→ **Task description**:
An exact restatement of all the data is required, with the pictures left out.

[[ Recorded data, beginning ]]

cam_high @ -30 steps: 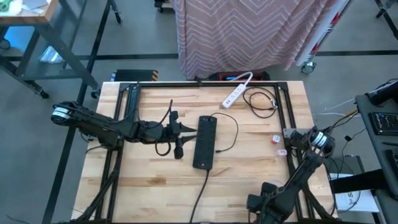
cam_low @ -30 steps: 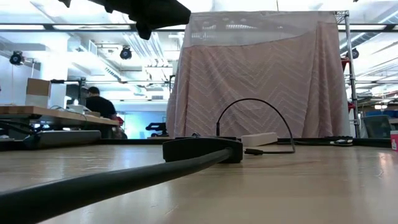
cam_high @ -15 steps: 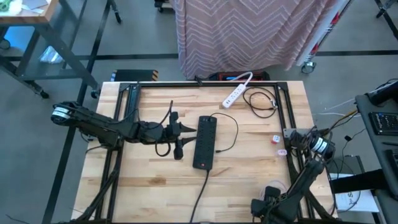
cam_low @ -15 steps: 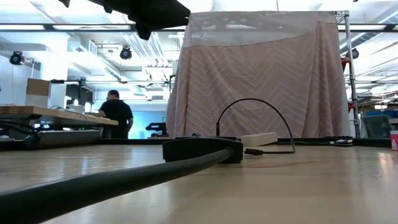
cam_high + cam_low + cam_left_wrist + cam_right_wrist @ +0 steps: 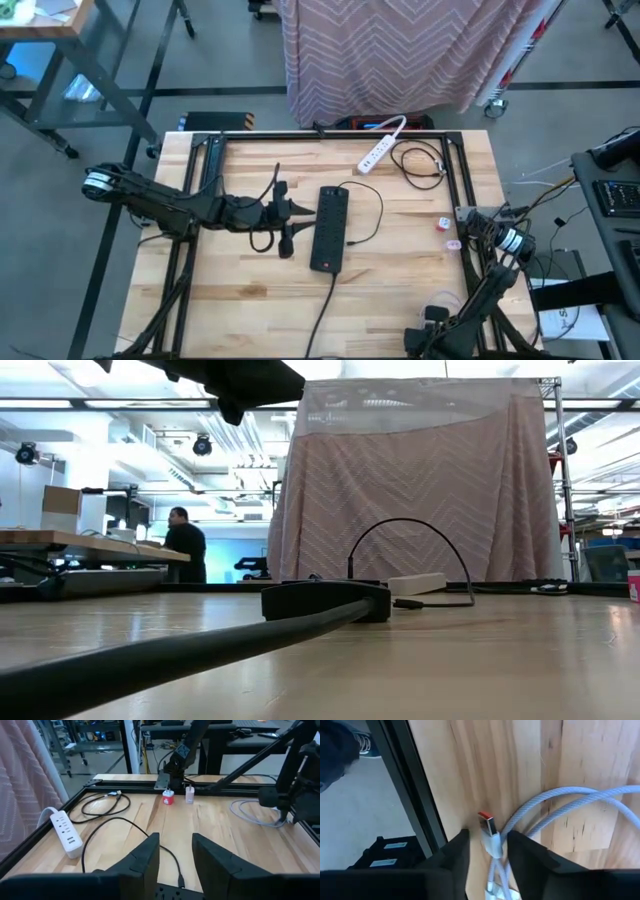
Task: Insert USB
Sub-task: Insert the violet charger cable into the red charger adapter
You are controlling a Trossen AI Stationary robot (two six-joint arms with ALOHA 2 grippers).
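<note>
A white USB plug (image 5: 488, 827) with an orange-red insert lies on the wood at the end of a pale looped cable (image 5: 560, 800), close to the table's black frame rail. My right gripper (image 5: 488, 835) is open, one finger on each side of the plug, at the near right corner (image 5: 432, 318). The black power strip (image 5: 330, 228) lies flat at the table's middle. My left gripper (image 5: 175, 840) is open and hovers just left of it (image 5: 300, 208).
A white power strip (image 5: 375, 152) and a coiled black cable (image 5: 420, 160) lie near the far edge. A red charger (image 5: 168, 797) and a pink one (image 5: 190, 794) stand by the right rail. The black strip's thick cord (image 5: 200, 645) runs toward the near edge. A person (image 5: 185, 540) stands far behind.
My right arm has shifted a little along the table's right side, its upper joint moving toward the near edge. My left arm has kept still. The person in the room behind has walked a short way.
</note>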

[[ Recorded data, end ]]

→ **Output for this exercise**:
cam_high @ -30 steps: 
cam_low @ -30 steps: 
cam_high @ -15 steps: 
cam_low @ -15 steps: 
cam_high + cam_low + cam_left_wrist + cam_right_wrist @ +0 steps: 
Task: Insert USB
Sub-task: Insert the violet charger cable into the red charger adapter
You are controlling a Trossen AI Stationary robot (two six-joint arms with ALOHA 2 grippers).
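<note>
A white USB plug (image 5: 488, 827) with an orange-red insert lies on the wood at the end of a pale looped cable (image 5: 560, 800), close to the table's black frame rail. My right gripper (image 5: 488, 835) is open, one finger on each side of the plug, at the near right corner (image 5: 432, 318). The black power strip (image 5: 330, 228) lies flat at the table's middle. My left gripper (image 5: 175, 840) is open and hovers just left of it (image 5: 300, 208).
A white power strip (image 5: 375, 152) and a coiled black cable (image 5: 420, 160) lie near the far edge. A red charger (image 5: 168, 797) and a pink one (image 5: 190, 794) stand by the right rail. The black strip's thick cord (image 5: 200, 645) runs toward the near edge. A person (image 5: 185, 540) stands far behind.
My right arm has shifted a little along the table's right side, its upper joint moving toward the near edge. My left arm has kept still. The person in the room behind has walked a short way.
</note>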

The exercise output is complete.